Here, the original XML file is first read in, and then the character data enclosed within each element is altered by assigning new values to the corresponding object property. The asXML() method, typically used to dump the XML tree back out to the standard output device, is in this instance combined with the file_put_contents() function to overwrite the original XML document with the new data.

Sin City

Repeated elements at the same level of the XML hierarchy are represented as array elements, and can be accessed using numeric indices. To see how this works, consider the following XML file:

<?xml version="1.0"?>
<sins>
    <sin>pride</sin>
    <sin>envy</sin>
    <sin>anger</sin>
    <sin>greed</sin>
    <sin>sloth</sin>
    <sin>gluttony</sin>
    <sin>lust</sin>
</sins>

Here’s the PHP script that reads it and retrieves the data from it:

<?php
// set name of XML file
$file = "sins.xml";

// load file
$xml = simplexml_load_file($file) or die("Unable to load XML file!");

// access each <sin>
echo $xml->sin[0] . "\n";
echo $xml->sin[1] . "\n";
echo $xml->sin[2] . "\n";
echo $xml->sin[3] . "\n";
echo $xml->sin[4] . "\n";
echo $xml->sin[5] . "\n";
echo $xml->sin[6] . "\n";
?>

If you’d prefer, you can even iterate over the collection with a foreach() loop, as in this next, equivalent listing:

<?php
// set name of XML file
$file = "sins.xml";

// load file
$xml = simplexml_load_file($file) or die("Unable to load XML file!");

// iterate over <sin> element collection
foreach ($xml->sin as $sin) {
    echo "$sin\n";
}
?>

The Shape Of Things To Come

SimpleXML handles element attributes as transparently as it does elements and their content. Attribute-value pairs are represented as members of a PHP associative array, and can be accessed like regular array elements.

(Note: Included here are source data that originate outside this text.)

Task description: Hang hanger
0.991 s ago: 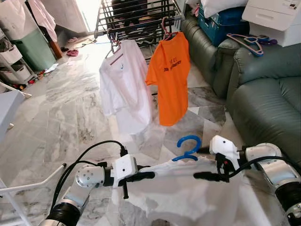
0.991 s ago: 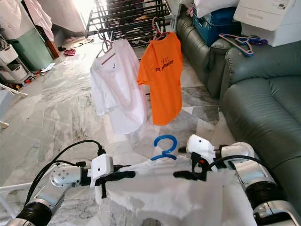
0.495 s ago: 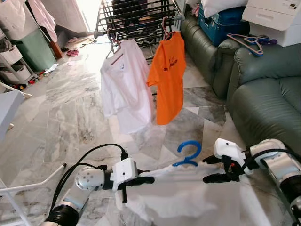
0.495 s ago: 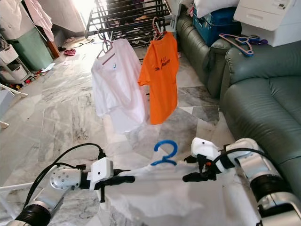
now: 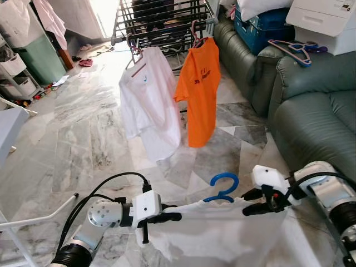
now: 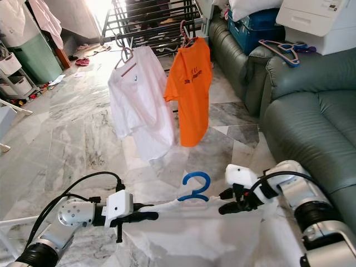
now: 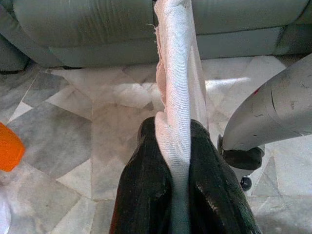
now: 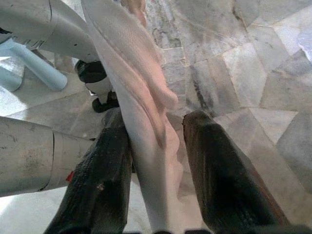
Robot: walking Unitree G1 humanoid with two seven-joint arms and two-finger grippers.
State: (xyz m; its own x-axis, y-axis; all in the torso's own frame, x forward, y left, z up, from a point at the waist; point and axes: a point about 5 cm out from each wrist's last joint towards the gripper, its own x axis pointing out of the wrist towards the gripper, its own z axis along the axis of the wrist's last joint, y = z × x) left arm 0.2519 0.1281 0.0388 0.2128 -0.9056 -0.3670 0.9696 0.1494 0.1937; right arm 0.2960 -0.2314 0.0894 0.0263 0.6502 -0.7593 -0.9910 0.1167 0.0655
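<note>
Blue hanger (image 5: 222,188) sits lower centre of the frame, hook up, open curl, its body hidden inside a white garment (image 5: 217,233) stretched flat between both arms; left gripper (image 5: 177,216) at lower left, fingers clamped tight on the cloth's shoulder edge; right gripper (image 5: 245,203) at lower right, fingers parted a little with the cloth running between them, one finger touching it; upper centre, white shirt (image 5: 149,103) and orange shirt (image 5: 200,92) hang on a drying rack (image 5: 161,22); green sofa (image 5: 311,105) at right.

Head pair downward; wrist views close-up.
</note>
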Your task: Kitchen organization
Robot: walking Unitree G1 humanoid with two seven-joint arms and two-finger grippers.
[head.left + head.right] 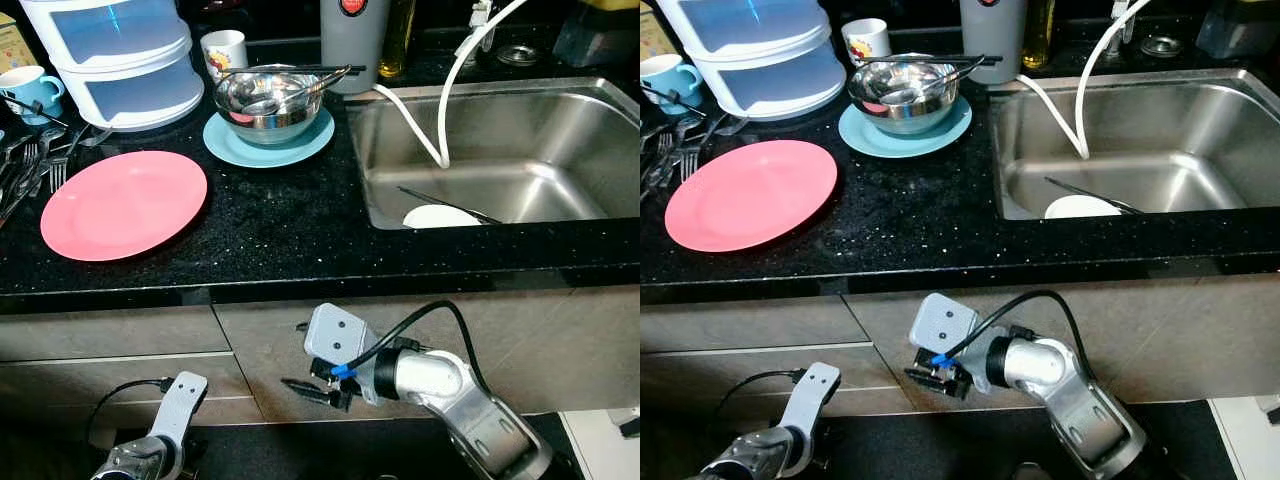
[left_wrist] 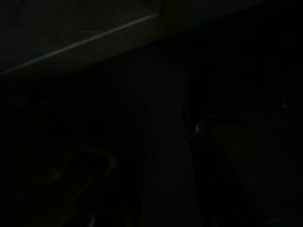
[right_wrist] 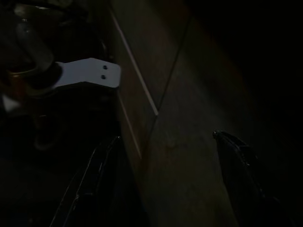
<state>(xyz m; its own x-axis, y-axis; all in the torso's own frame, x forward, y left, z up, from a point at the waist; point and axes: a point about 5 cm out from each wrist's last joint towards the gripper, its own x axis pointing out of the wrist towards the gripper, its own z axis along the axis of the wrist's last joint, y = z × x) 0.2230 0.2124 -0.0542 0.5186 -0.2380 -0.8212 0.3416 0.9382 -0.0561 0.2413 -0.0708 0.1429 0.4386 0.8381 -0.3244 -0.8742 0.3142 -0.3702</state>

To see how this works, take a look at this script:

<?php
// create XML string
$str = <<< XML
<?xml version="1.0"?>
<shapes>
    <shape type="circle" radius="2" />
    <shape type="rectangle" length="5" width="2" />
    <shape type="square" length="7" />
</shapes>
XML;
// load string
$xml = simplexml_load_string($str) or die("Unable to load XML string!");

// for each shape
// calculate area
foreach ($xml->shape as $shape) {
    if ($shape['type'] == "circle") {
        $area = pi() * $shape['radius'] * $shape['radius'];
    } elseif ($shape['type'] == "rectangle") {
        $area = $shape['length'] * $shape['width'];
    } elseif ($shape['type'] == "square") {
        $area = $shape['length'] * $shape['length'];
    }
    echo $area."\n";
}
?>

Unlike previous examples, which used an external XML file, this one creates the XML dynamically and loads it into SimpleXML with the simplexml_load_string() method. The XML is then parsed with a foreach() loop, and the area for each shape calculated on the basis of the value of each <shape> element’s type attribute. The listing above demonstrates how attribute values can be accessed as keys of the attribute array associated with each element property.

X Marks The Spot

SimpleXML also supports custom element collections, through XPath location paths. For those of you new to XML, XPath is a standard addressing mechanism for an XML document, allowing developers to access collections of elements, attributes or text nodes within a document. Read more about XPath at http://www.w3.org/TR/xpath.html and https://www.melonfire.com/archives/trog/article/xpath-basics.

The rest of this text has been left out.